Work to complete = All of the data below is to be repeated exactly, except for the pictures.

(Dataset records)
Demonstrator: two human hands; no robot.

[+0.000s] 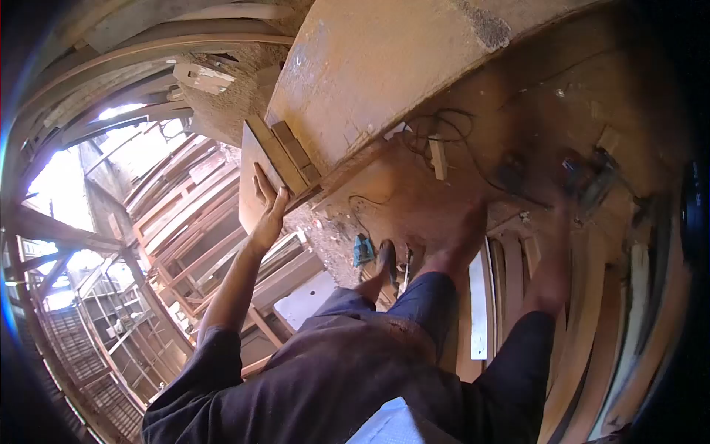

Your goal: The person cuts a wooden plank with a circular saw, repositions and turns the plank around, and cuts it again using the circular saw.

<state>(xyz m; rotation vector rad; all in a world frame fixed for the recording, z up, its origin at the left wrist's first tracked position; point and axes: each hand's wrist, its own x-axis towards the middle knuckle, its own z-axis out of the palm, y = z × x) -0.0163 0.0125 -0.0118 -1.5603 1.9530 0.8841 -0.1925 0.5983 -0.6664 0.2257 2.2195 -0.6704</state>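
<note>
A pale blue-white cloth [393,423] and dark short-sleeved shirt [318,370] fill the foreground. At left, arm outstretched, the left hand [269,209] lies open against a pale, flat wooden board [251,166] at the end of a broad brown wooden bench [370,66]; even palm pressure should help steady it. The right hand [565,203] extends to a dark, blurred power tool [596,185], its grip impossible to tell.

Left hand [271,211] stretches forward, fingers [261,182] extended; right arm [549,277] likewise outstretched.
</note>
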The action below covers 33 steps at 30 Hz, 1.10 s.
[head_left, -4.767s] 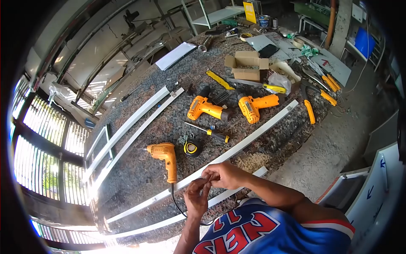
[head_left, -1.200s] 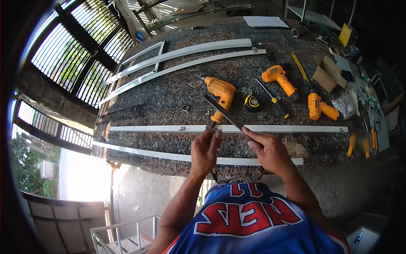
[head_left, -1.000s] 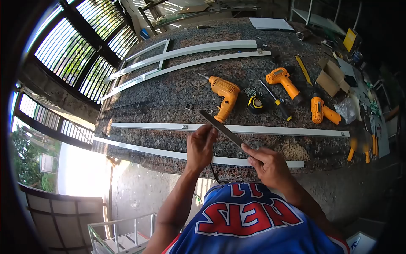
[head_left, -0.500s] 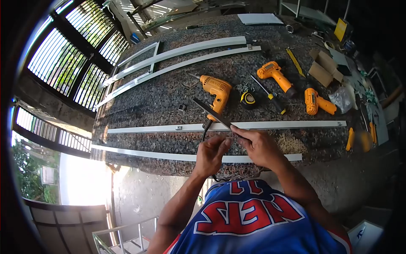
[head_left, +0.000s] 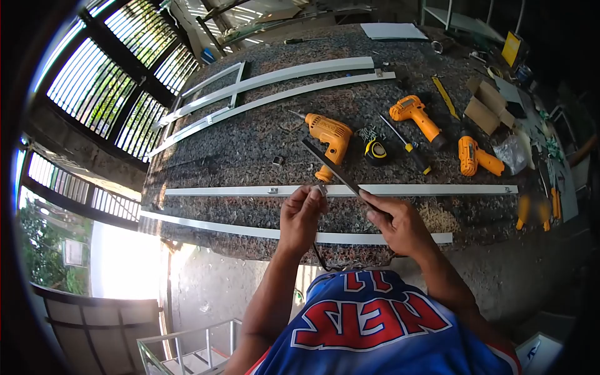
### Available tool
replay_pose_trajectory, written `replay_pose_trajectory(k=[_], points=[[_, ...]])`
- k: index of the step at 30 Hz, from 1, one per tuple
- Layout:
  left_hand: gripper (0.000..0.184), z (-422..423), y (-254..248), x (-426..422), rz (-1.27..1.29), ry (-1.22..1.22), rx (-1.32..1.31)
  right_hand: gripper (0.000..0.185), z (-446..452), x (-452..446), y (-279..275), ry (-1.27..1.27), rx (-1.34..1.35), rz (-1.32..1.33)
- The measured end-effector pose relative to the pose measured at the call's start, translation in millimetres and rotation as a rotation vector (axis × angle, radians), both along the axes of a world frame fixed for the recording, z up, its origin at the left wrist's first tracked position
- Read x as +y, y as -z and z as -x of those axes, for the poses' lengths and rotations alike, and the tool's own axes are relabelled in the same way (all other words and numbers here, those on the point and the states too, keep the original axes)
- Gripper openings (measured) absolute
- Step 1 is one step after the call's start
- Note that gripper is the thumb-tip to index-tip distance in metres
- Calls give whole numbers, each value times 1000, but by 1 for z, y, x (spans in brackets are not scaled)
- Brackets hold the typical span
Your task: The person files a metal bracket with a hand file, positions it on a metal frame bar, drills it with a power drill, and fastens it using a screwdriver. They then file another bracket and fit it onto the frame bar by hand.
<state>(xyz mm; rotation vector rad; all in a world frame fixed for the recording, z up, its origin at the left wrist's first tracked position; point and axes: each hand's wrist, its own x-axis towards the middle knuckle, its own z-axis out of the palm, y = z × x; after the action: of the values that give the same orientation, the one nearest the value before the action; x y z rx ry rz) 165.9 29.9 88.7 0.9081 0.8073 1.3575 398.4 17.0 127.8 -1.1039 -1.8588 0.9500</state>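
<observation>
My right hand (head_left: 401, 224) is closed round the near end of a dark, flat file (head_left: 332, 166), which slants up and left over the table. My left hand (head_left: 300, 217) pinches a small, light metal piece (head_left: 322, 189) between thumb and fingertips; its exact shape is hard to make out. The piece is just left of the file and apart from it. Under both hands runs a long white metal bar (head_left: 425, 189) with small clips on it. Beyond the file lies an orange corded drill (head_left: 331, 139), its handle partly behind the file.
A second white bar (head_left: 206, 226) lies along the near edge. Farther back is a white frame (head_left: 281, 72). To the right are two orange cordless drills (head_left: 415, 119), a screwdriver (head_left: 409, 148), a tape measure (head_left: 375, 152), screws (head_left: 370, 134) and an open cardboard box (head_left: 489, 107).
My left hand has drawn the small piece left, away from the file. My right hand has shifted right and slightly down with the file. The whole view has shifted slightly.
</observation>
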Motion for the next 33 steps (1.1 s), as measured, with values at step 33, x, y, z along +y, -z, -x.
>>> replay_pose_trajectory(k=[33], points=[[23,-19,-7,-8,-13,55,215,42,26,7,5,-115,143,167]])
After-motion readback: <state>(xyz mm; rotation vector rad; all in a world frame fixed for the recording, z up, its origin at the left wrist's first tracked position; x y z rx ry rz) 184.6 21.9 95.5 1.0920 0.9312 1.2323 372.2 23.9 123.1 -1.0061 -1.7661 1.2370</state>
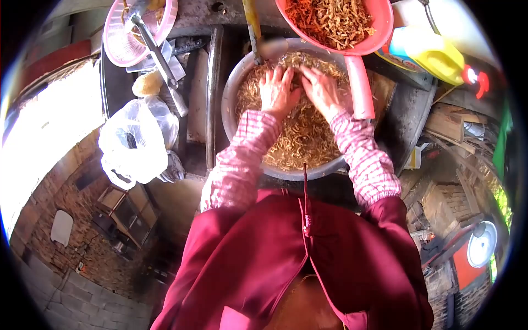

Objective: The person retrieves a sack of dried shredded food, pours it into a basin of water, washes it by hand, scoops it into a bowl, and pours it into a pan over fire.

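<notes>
A large grey basin [227, 113] holds water and many thin brown strips [300, 143], which look like shredded dried vegetable. My left hand [278, 93] lies on the strips in the upper middle of the basin, fingers extended and slightly apart. Beside it, my right hand [322, 92] rests among the same strips with its fingers stretched toward the upper left. Both sets of fingertips touch the wet strips and are partly sunk in them. Over the basin's upper right rim sits a pink-red strainer [379, 25] heaped with similar strips, its handle [359, 88] reaching down past my right hand.
A yellowish pipe [252, 25] comes down at the basin's far rim. To the left are a pink basket [114, 33], a metal-handled tool [159, 58], a sponge-like lump [147, 84] and a white plastic bag [132, 143]. A yellow spray bottle [440, 58] lies at right.
</notes>
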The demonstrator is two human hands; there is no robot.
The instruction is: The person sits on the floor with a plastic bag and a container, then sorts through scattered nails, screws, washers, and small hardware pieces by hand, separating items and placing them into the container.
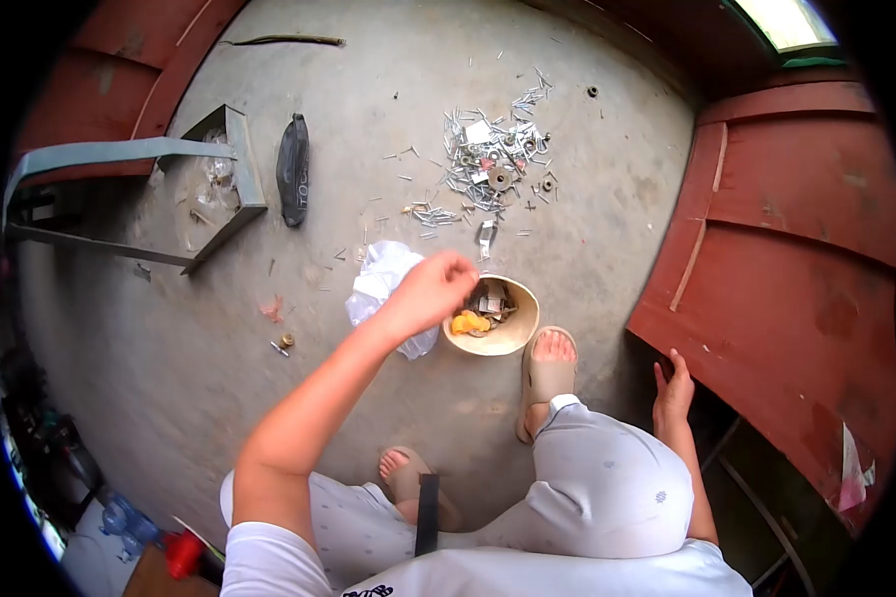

Result =
Demonstrator: two human hands; no robot.

[+0.000s] 

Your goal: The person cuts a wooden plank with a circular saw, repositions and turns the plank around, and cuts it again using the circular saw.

<state>(xyz m; rotation vector rad; all in a world frame fixed for the recording, z up, its origin at the left wrist's first tracked position; point and axes: each hand's wrist, its own x-axis towards the middle knuckle, its own z-axis out of the palm, y = z × x) -0.0163 0.0125 -0.0118 -1.5603 1.9530 0.8841 -0.1925 0.5983 -0.6664 0.2257 2.2195 -0.6704</state>
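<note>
A pale blue-white cloth [393,423] and dark short-sleeved shirt [318,370] fill the foreground. At left, arm outstretched, the left hand [269,209] lies open against a pale, flat wooden board [251,166] at the end of a broad brown wooden bench [370,66]; even palm pressure should help steady it. The right hand [565,203] extends to a dark, blurred power tool [596,185], its grip impossible to tell.

Left hand [271,211] stretches forward, fingers [261,182] extended; right arm [549,277] likewise outstretched.
</note>
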The action below covers 33 steps at 30 Hz, 1.10 s.
[head_left, -4.767s] 
[head_left, -1.200s] 
[head_left, -1.000s] 
[head_left, -0.500s] 
[head_left, +0.000s] 
### Available tool
replay_pose_trajectory, written `replay_pose_trajectory(k=[_], points=[[_, ...]])`
- k: index of the step at 30 Hz, from 1, one per tuple
- Layout:
  left_hand: gripper (0.000..0.184), z (-422..423), y (-254..248), x (-426..422), rz (-1.27..1.29), ry (-1.22..1.22), rx (-1.32..1.31)
  right_hand: gripper (0.000..0.185), z (-446..452), x (-452..446), y (-279..275), ry (-1.27..1.27), rx (-1.34..1.35), rz (-1.32..1.33)
- The measured end-effector pose relative to the pose measured at the call's start, translation in millimetres and rotation as a rotation vector (axis × angle, radians), both along the axes of a world frame fixed for the recording, z up, its origin at the left wrist's first tracked position
- Read x as +y, y as -z and z as -x of those axes, for the poses' lengths and rotations alike, and the tool's own axes are relabelled in the same way (all other words and numbers here, those on the point and the states too, keep the original axes)
- Gripper openings (measured) absolute
- Step 1 is one step after the call's start
- Note that gripper is the thumb-tip to index-tip distance in metres
- Calls give whole numbers, each value times 1000, but by 1 for z, y, x (spans in brackets are not scaled)
- Brackets hold the typical span
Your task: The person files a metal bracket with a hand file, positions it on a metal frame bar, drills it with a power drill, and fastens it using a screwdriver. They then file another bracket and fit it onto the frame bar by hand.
<state>(xyz mm; rotation vector rad; all in a world frame fixed for the recording, z up, its origin at the left wrist's first tracked position; point and axes: each hand's wrist, its own x-axis towards the middle knuckle, its own z-axis out of the palm, y = z × x; after the action: of the values that give the same orientation, the one nearest the value before the action; x y z rx ry rz) 165.9 29.9 88.7 0.9081 0.8073 1.3575 398.4 17.0 127.8 -1.1039 -1.8588 0.9500</state>
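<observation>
My right hand (head_left: 401, 224) is closed round the near end of a dark, flat file (head_left: 332, 166), which slants up and left over the table. My left hand (head_left: 300, 217) pinches a small, light metal piece (head_left: 322, 189) between thumb and fingertips; its exact shape is hard to make out. The piece is just left of the file and apart from it. Under both hands runs a long white metal bar (head_left: 425, 189) with small clips on it. Beyond the file lies an orange corded drill (head_left: 331, 139), its handle partly behind the file.
A second white bar (head_left: 206, 226) lies along the near edge. Farther back is a white frame (head_left: 281, 72). To the right are two orange cordless drills (head_left: 415, 119), a screwdriver (head_left: 409, 148), a tape measure (head_left: 375, 152), screws (head_left: 370, 134) and an open cardboard box (head_left: 489, 107).
My left hand has drawn the small piece left, away from the file. My right hand has shifted right and slightly down with the file. The whole view has shifted slightly.
</observation>
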Motion for the next 33 steps (1.1 s), as measured, with values at step 33, x, y, z along +y, -z, -x.
>>> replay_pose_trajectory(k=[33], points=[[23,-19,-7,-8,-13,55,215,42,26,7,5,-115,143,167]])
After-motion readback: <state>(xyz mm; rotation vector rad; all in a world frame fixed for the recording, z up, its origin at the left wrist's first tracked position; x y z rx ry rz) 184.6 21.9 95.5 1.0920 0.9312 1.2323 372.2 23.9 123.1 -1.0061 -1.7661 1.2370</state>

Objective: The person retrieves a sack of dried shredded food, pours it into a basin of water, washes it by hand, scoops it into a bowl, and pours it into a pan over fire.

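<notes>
A large grey basin [227, 113] holds water and many thin brown strips [300, 143], which look like shredded dried vegetable. My left hand [278, 93] lies on the strips in the upper middle of the basin, fingers extended and slightly apart. Beside it, my right hand [322, 92] rests among the same strips with its fingers stretched toward the upper left. Both sets of fingertips touch the wet strips and are partly sunk in them. Over the basin's upper right rim sits a pink-red strainer [379, 25] heaped with similar strips, its handle [359, 88] reaching down past my right hand.
A yellowish pipe [252, 25] comes down at the basin's far rim. To the left are a pink basket [114, 33], a metal-handled tool [159, 58], a sponge-like lump [147, 84] and a white plastic bag [132, 143]. A yellow spray bottle [440, 58] lies at right.
</notes>
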The demonstrator is two human hands; there is no robot.
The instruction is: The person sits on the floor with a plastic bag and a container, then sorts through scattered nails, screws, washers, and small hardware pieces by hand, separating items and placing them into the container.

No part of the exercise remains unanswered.